== Segment start ==
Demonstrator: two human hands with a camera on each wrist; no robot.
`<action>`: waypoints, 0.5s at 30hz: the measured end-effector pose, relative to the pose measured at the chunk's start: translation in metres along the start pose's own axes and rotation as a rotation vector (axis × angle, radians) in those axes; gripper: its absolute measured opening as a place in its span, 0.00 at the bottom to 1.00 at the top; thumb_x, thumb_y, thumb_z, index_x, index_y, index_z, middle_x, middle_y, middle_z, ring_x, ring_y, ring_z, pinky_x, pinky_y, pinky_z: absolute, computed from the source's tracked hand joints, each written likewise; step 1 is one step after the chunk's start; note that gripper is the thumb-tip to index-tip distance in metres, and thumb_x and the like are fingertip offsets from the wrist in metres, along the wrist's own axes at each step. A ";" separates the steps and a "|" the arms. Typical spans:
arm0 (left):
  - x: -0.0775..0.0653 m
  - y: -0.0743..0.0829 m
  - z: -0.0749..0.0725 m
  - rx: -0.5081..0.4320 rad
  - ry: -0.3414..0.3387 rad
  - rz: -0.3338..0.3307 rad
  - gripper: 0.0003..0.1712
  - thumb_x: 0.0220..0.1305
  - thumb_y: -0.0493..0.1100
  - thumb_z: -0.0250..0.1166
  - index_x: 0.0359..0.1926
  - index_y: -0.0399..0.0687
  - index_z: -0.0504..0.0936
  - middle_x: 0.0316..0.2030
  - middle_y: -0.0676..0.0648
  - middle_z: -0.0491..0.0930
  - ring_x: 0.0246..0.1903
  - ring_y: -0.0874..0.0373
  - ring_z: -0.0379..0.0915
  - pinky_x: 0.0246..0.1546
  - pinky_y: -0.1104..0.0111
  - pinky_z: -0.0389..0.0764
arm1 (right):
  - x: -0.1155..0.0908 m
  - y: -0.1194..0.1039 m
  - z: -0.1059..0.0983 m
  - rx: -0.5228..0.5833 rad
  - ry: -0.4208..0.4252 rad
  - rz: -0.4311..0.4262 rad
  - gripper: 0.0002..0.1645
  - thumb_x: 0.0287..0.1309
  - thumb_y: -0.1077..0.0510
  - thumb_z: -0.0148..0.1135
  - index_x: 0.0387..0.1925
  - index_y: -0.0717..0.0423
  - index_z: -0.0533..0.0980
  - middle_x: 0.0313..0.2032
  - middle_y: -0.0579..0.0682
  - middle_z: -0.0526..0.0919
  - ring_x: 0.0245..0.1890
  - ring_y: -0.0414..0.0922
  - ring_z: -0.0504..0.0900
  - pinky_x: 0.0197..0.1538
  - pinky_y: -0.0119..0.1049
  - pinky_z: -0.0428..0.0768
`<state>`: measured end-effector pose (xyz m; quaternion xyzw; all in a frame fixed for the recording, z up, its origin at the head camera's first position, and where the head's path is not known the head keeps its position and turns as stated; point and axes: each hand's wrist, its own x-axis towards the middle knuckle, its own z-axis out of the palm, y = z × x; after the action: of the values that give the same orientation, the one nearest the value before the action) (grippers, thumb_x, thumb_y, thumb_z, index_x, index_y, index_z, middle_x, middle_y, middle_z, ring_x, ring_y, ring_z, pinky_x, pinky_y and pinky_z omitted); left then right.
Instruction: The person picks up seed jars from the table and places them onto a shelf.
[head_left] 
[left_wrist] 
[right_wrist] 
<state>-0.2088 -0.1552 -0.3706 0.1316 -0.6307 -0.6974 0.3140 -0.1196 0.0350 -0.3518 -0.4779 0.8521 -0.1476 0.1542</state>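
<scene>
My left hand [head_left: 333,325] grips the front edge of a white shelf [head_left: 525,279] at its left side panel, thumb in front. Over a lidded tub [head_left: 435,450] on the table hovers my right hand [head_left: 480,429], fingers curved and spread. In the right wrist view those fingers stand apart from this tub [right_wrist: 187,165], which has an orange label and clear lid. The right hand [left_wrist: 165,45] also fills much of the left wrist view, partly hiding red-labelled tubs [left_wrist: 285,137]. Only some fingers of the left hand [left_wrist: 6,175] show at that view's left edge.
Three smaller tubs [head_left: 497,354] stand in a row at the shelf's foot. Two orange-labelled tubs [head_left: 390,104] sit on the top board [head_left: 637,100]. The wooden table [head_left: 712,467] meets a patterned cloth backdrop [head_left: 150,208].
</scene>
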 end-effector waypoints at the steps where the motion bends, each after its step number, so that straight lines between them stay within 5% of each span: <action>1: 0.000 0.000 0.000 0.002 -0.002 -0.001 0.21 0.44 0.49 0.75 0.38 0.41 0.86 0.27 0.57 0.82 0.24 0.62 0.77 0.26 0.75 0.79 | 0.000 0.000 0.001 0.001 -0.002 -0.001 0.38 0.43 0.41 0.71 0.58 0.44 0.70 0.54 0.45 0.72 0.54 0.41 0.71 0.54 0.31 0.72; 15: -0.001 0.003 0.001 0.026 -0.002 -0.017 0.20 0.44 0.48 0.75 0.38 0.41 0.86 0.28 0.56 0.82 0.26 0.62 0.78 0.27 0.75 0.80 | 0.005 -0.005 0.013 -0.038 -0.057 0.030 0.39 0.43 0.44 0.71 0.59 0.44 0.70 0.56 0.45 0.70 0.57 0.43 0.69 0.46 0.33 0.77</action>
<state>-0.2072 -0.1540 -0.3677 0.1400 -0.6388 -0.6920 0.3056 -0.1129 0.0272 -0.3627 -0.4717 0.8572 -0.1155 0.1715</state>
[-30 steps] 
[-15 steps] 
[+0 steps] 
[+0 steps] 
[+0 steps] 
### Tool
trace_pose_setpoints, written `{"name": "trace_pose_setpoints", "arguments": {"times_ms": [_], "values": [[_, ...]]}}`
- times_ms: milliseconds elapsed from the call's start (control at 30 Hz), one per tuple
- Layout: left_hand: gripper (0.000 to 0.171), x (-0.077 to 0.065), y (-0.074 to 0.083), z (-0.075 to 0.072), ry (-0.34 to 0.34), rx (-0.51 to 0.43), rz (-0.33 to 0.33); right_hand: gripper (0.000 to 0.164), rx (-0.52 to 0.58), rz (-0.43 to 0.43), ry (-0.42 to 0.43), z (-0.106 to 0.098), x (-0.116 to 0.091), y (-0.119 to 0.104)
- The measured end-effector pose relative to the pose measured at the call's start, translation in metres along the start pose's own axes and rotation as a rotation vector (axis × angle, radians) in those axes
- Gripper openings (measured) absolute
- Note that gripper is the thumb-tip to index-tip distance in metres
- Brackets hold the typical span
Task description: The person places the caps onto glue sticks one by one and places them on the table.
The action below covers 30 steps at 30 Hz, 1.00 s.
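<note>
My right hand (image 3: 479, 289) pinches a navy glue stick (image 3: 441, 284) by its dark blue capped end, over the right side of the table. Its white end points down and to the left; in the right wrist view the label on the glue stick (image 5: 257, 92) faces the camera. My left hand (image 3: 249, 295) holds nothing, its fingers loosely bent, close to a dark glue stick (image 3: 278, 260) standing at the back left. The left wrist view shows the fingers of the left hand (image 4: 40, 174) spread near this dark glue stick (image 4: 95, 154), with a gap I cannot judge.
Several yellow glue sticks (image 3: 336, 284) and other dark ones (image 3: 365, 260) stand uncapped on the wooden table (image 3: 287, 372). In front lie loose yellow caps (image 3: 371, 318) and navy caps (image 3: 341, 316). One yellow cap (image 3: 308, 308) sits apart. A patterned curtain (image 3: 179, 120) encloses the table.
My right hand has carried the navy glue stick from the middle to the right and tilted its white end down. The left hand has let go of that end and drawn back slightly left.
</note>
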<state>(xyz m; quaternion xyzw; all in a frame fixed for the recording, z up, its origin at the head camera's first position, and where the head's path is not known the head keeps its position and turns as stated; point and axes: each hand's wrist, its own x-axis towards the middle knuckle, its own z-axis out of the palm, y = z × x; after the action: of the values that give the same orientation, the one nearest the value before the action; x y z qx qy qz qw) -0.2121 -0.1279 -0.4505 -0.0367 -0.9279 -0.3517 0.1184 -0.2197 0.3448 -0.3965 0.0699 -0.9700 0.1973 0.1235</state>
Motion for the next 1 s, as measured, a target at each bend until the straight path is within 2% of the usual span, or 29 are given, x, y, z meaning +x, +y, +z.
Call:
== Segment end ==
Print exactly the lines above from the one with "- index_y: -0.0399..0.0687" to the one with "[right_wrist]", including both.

_Exercise output_
  - index_y: -0.0399..0.0687
  - index_z: -0.0504..0.0936
  - middle_x: 0.0316..0.2030
  - middle_y: -0.0676..0.0648
  - middle_z: -0.0491..0.0930
  - ring_x: 0.0246..0.1903
  - ring_y: -0.0874..0.0373
  - ring_z: -0.0379..0.0915
  - pinky_x: 0.0246..0.1546
  - pinky_y: -0.1104..0.0111
  - pinky_z: -0.0389..0.0764
arm1 (right):
  - x: -0.1155..0.0908 m
  - y: -0.1194..0.1039 m
  - z: -0.1059..0.0983 m
  - rx: -0.5228..0.5833 rad
  - ry: -0.4208..0.4252 rad
  - rz: -0.4311..0.4262 rad
  - gripper: 0.0002..0.1645
  - thumb_x: 0.0287..0.1309
  - thumb_y: -0.1077..0.0510
  - thumb_z: -0.0148..0.1135
  - index_x: 0.0387..0.1925
  - index_y: -0.0717..0.0423
  - index_z: -0.0533..0.0980
  - middle_x: 0.0313..0.2032
  - middle_y: -0.0579..0.0682
  - middle_z: -0.0526..0.0919
  - ring_x: 0.0245..0.1890
  - ring_y: -0.0414..0.0922
  - ring_z: -0.0504..0.0900
  - pinky_x: 0.0197..0.1538
  - pinky_y: -0.0119..0.1049
  - pinky_z: -0.0428..0.0768
`<state>`: measured end-effector pose (xyz m; quaternion xyzw; all in a frame fixed for the recording, z up, its origin at the head camera's first position, and where the head's path is not known the head keeps its position and turns as stated; point and axes: each hand's wrist, its own x-axis towards the middle knuckle, its own z-axis out of the palm, y = z × x; after the action: of the values that give the same orientation, the one nearest the value before the action) (grippers, thumb_x, thumb_y, thumb_z, index_x, index_y, index_z, middle_x, middle_y, middle_z, ring_x, ring_y, ring_z, pinky_x, pinky_y and pinky_z omitted); left then right.
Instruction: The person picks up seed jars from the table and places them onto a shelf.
[head_left] 
[left_wrist] 
[right_wrist] 

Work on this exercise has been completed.